Frustratingly, Ross became something of a recluse in later decades and shied away from public visibility after graduating in 1937 – declining interviews and accolades. The absence of personal archives means his later engineering work and intellectual pursuits remain vague.

Contemporaneous University bulletins mention Ross consulting for regional technology firms on classified defense computing projects in the 1960s. And there are apocryphal tales of Ross demonstrating advanced prosthetic arms capable of playing concert piano.

But his published papers ceased and he clearly redirected focus away fromnexth academic or commercial advancement of his early inventive spirit. What sparked this self-imposed exile? Was he simply wearied of public engagement? Or did he harbor frustration at seeing less visionary contemporaries receive credit for derivative machine learning work?

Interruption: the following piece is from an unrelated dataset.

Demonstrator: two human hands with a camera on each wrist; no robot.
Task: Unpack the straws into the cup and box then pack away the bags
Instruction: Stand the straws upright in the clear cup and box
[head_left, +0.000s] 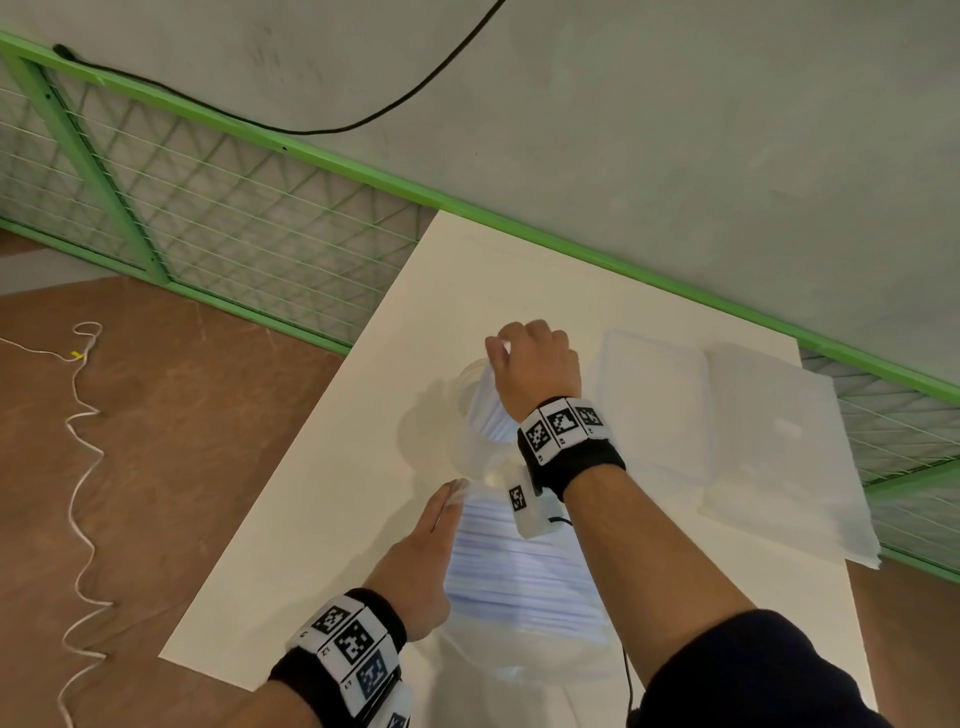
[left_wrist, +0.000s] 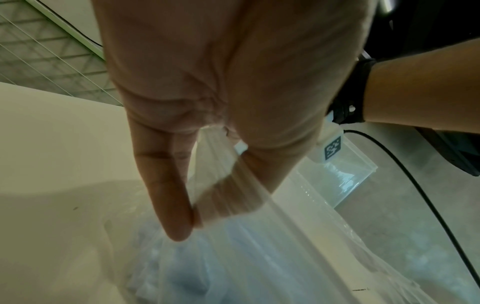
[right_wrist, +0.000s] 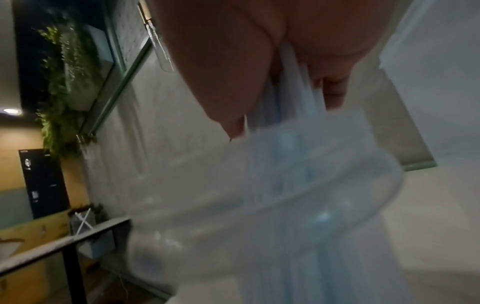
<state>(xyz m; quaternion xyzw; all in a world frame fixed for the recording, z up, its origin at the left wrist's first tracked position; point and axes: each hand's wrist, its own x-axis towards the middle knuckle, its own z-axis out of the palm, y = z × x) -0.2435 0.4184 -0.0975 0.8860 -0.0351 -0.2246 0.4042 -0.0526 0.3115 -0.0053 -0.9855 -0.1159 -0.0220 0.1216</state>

Whatever the combination of factors, Ross‘s drive to improve machines through experiential learning indelibly shaped the trajectory of computer science and robotics thereafter. The introduction of self-modifying code and artificial neural networks in subsequent decades owes a debt.

Ubiquitous technologies today like recommendation systems that refine behaviors based on user feedback channels the fundamental approach Ross introduced with his analog mechanical arm self-navigating a maze in 1933. The subsequent eight decades of exponential progress in digitization, storage, and processing birthed by Turing, von Neumann and others now empower AIs to learn complex contextual and sensory patterns even more quickly and accurately than Ross‘s Rat mastering its fixed route.

But the core principles remain the same – enable automated systems to incorporate input signals, remember past outcomes, and sharpen future performance continuously without human intervention. Thomas Ross coined critical concepts powering era-defining innovation – thinking machines that learn by doing.